Piruvat kinaz, enerji metabolizmasında önemli rol oynayan bir enzimdir. Tüm canlı organizmaların hücrelerinde bulunur ve enerji dönüşümü sürecine dahil olur. Piruvat kinaz, ATP (adenosin trifosforik asit) formunda enerji üretmek üzere organik maddelerin oksidasyonuyla sonuçlanan bir dizi reaksiyondan oluşan Krebs döngüsündeki anahtar enzimlerden biridir.
Piruvat kinazlar iki türe ayrılır: piruvat kinaz 1 ve piruvat kinaz 2. Piruvat kinaz 1, hücrelerin sitoplazmasında bulunur ve bir fosforik asit kalıntısının fosfopirüvik asitten (P-P-C) bir ADP'ye (adenil difosfat) transferinde rol oynar. ATP oluşturacak molekül. Piruvat kinaz 2, mitokondriyal membranın iç yüzeyinde bulunur ve ayrıca P-P-C'nin ATP'ye dönüşümünde rol oynar, ancak ADP formundaki enerjiyi kullanmaz.

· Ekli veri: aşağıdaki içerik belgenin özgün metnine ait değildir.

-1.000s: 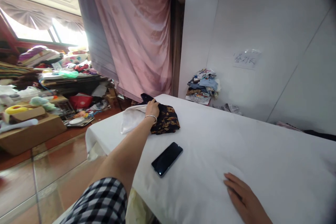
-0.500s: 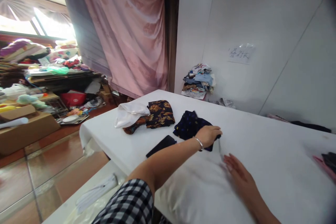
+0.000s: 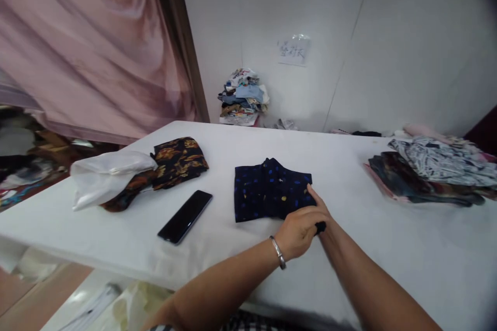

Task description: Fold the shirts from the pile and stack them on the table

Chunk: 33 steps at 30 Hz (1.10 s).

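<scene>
A dark navy shirt (image 3: 256, 194) with blue and yellow spots lies folded on the white table in front of me. My left hand (image 3: 301, 232), wearing a silver bracelet, is closed at the shirt's near right corner. A bit of black cloth pokes out of its fist. Partly hidden behind it, my right hand (image 3: 319, 200) rests at the shirt's right edge with a finger stretched out along the fabric. To the left lies a black phone (image 3: 185, 217).
A folded black floral garment (image 3: 180, 163) and a white cloth (image 3: 111, 176) lie on the table's left side. Several folded clothes (image 3: 430, 170) are stacked at the right. Beyond the far edge stands a clothes pile (image 3: 244, 95) by the wall, beneath a paper sign (image 3: 294, 51).
My view has swung right, bringing the right-hand clothes stack into sight. The shirt is now spread wider and flatter. My right hand has come from apart to the shirt's edge, beside my left.
</scene>
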Available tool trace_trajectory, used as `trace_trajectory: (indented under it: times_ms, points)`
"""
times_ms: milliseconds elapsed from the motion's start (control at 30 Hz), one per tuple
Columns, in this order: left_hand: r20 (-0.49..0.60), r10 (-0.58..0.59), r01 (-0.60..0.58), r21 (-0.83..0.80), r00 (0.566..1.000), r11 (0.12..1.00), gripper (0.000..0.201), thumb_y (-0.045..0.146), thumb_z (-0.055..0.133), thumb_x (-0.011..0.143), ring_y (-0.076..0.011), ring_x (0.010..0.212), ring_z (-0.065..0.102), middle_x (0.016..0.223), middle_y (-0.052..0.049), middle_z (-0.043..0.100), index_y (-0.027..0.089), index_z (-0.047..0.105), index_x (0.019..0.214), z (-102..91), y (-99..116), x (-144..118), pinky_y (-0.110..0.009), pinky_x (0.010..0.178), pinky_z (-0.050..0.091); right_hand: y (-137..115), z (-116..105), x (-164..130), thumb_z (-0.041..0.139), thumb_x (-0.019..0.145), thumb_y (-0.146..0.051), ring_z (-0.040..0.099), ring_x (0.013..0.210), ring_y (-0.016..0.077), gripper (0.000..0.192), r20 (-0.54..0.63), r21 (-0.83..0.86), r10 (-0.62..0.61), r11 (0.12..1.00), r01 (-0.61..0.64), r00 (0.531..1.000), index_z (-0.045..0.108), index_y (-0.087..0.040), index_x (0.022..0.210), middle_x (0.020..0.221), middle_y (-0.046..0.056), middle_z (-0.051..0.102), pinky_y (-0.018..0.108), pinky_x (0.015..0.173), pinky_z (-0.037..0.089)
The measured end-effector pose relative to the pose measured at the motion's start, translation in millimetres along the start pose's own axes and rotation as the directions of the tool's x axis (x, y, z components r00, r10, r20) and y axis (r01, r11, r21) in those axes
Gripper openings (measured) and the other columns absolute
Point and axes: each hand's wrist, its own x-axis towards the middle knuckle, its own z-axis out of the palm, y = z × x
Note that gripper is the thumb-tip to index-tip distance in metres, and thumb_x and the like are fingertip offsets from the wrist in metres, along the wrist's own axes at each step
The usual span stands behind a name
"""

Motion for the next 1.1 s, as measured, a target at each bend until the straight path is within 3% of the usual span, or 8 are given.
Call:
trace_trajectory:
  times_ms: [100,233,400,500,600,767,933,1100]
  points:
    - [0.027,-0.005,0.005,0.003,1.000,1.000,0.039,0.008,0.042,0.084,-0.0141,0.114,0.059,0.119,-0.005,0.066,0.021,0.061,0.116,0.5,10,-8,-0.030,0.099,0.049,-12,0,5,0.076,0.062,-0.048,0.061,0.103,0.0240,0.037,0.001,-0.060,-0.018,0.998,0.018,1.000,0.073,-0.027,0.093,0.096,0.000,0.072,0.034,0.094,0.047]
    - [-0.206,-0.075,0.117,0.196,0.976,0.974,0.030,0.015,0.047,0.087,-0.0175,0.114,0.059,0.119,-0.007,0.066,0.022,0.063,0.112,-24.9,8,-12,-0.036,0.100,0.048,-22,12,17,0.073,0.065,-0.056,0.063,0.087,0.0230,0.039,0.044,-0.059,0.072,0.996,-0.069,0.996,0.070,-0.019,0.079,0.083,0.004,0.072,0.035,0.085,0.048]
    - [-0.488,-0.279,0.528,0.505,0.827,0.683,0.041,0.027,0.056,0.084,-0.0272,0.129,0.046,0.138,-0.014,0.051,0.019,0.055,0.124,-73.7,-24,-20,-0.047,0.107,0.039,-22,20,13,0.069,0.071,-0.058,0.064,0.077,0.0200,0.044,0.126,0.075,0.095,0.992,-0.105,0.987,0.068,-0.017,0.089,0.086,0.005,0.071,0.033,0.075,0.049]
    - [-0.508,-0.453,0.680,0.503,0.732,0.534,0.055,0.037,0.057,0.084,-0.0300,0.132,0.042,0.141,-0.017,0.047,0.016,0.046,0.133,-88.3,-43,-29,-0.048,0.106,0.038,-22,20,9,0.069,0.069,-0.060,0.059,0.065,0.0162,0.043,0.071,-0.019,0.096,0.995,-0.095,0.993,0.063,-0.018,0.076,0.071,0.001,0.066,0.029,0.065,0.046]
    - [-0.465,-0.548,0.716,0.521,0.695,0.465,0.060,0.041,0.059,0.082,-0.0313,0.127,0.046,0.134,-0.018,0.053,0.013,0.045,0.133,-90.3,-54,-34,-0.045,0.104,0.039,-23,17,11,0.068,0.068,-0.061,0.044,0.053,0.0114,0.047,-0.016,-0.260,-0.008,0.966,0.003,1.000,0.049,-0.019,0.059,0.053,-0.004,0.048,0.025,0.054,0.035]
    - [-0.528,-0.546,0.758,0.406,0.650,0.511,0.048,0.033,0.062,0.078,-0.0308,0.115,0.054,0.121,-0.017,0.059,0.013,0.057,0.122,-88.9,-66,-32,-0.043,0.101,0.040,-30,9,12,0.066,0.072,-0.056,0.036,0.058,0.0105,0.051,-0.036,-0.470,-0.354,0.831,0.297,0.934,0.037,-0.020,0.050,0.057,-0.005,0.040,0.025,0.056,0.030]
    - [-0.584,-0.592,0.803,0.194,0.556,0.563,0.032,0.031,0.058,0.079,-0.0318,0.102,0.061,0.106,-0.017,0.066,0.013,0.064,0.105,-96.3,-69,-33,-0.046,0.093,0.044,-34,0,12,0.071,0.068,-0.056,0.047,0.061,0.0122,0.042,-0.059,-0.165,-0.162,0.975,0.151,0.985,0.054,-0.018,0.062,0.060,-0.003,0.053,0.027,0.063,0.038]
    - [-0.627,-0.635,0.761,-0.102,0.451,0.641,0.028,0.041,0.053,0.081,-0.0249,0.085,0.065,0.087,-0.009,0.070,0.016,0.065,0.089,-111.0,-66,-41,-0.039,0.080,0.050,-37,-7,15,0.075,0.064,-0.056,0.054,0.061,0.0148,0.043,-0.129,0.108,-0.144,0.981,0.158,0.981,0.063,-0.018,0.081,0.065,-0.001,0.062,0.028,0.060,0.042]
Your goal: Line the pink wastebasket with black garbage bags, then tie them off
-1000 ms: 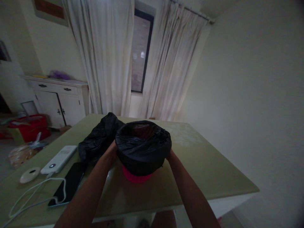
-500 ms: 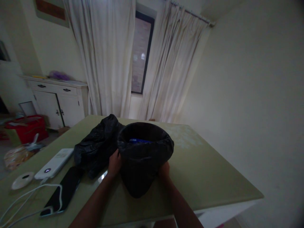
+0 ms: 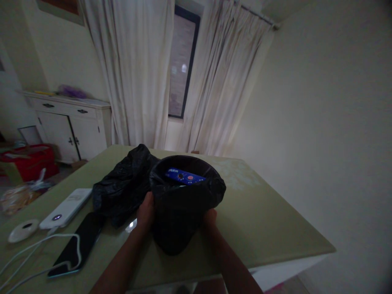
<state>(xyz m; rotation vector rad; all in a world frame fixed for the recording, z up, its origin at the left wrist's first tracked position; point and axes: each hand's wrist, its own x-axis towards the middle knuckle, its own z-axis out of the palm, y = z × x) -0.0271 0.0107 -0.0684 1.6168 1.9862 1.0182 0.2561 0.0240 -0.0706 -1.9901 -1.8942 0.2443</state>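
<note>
Two hands [image 3: 146, 210] [image 3: 210, 219], two black bags [image 3: 180, 214] [image 3: 124, 185], one phone [image 3: 79, 241], one power bank [image 3: 66, 207].

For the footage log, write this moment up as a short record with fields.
Left hand: against the open bag's left side, fingers mostly hidden
Right hand: against its right side, fingers mostly hidden
Open bag: black, mouth up; contact with table unclear
Inside: blue pack, print too small to read
Left of open bag: crumpled bag, power bank, phone with cable across it
Background: curtains, window, cabinet
</note>
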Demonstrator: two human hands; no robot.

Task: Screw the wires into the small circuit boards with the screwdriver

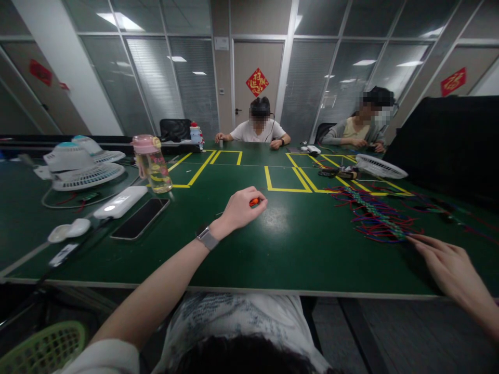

Piruvat kinaz enzimi, glikoliz, pentoz fosfat yolu, üre döngüsü ve diğerleri gibi birçok biyokimyasal süreçte önemli bir rol oynar. Aynı zamanda kan şekeri düzeylerini belirlemek için bir belirteç olarak da kullanılabilir; bu da diyabet ve karbonhidrat metabolizmasının bozulmasıyla ilişkili diğer hastalıkların teşhisinde yararlı olabilir.
Genel olarak piruvat kinaz, enerji metabolizmasında önemli bir enzimdir ve birçok biyolojik süreçte yer alır. Yapısını ve işlevini incelemek, yeni tedavi yöntemlerinin geliştirilmesine ve çeşitli hastalıkların önlenmesine yardımcı olabilir.
Piruvat kinaz (PIK), vücuttaki en önemli enzimlerden biridir ve enerji metabolizmasında anahtar rol oynar. Bu enzim, AMP monoasit (adenosin monofosforik asit) ve piruvat (piruvik asit) oluşturmak için bir fosforik asit kalıntısının fosfopiruvat monokinazdan (piruvat-2-monoketoasit) adenin difosfat diasite (ADP-D-monodeoksiribonükleik asit) transferini katalize eder.
Pirüvik asit, solunum sırasında karbonhidratların oksijenle reaksiyonunun bir ürünüdür. Solunumun bir diğer önemli ürünü ise hücrede meydana gelen birçok biyokimyasal reaksiyonun substratı olan ATP molekülüdür.
Böylece piruvat kinaz, karbonhidratlar, yağlar ve proteinler gibi mevcut besinlerden ATP sentezi yoluyla enerji salınımını destekler. Bu, canlı organizmaların hücrelerindeki enerji metabolizmasındaki en önemli bağlantılardan biridir.
PIK'in ana işlevi hücrelerin içindeki pH seviyelerini düzenlemektir. Örneğin fosfopiruvat veya ADP-D konsantrasyonunun arttırılmasıyla PIK inhibe edilebilir, bu da enzim aktivitesinin azalmasına ve ATP üretiminin yavaşlamasına neden olur. Başka bir deyişle PIK değeri, hücredeki fosfopirüvan ve ADP-D moleküllerinin konsantrasyonuna, bunların kinetik özelliklerine ve enzimin hacmine bağlıdır.
Sonuç olarak bu molekülün fonksiyonunun bozulması metabolizmada önemli değişikliklere ve bunun sonucunda da diyabet, kalp problemleri ve bazı hastalıklara yol açabilmektedir.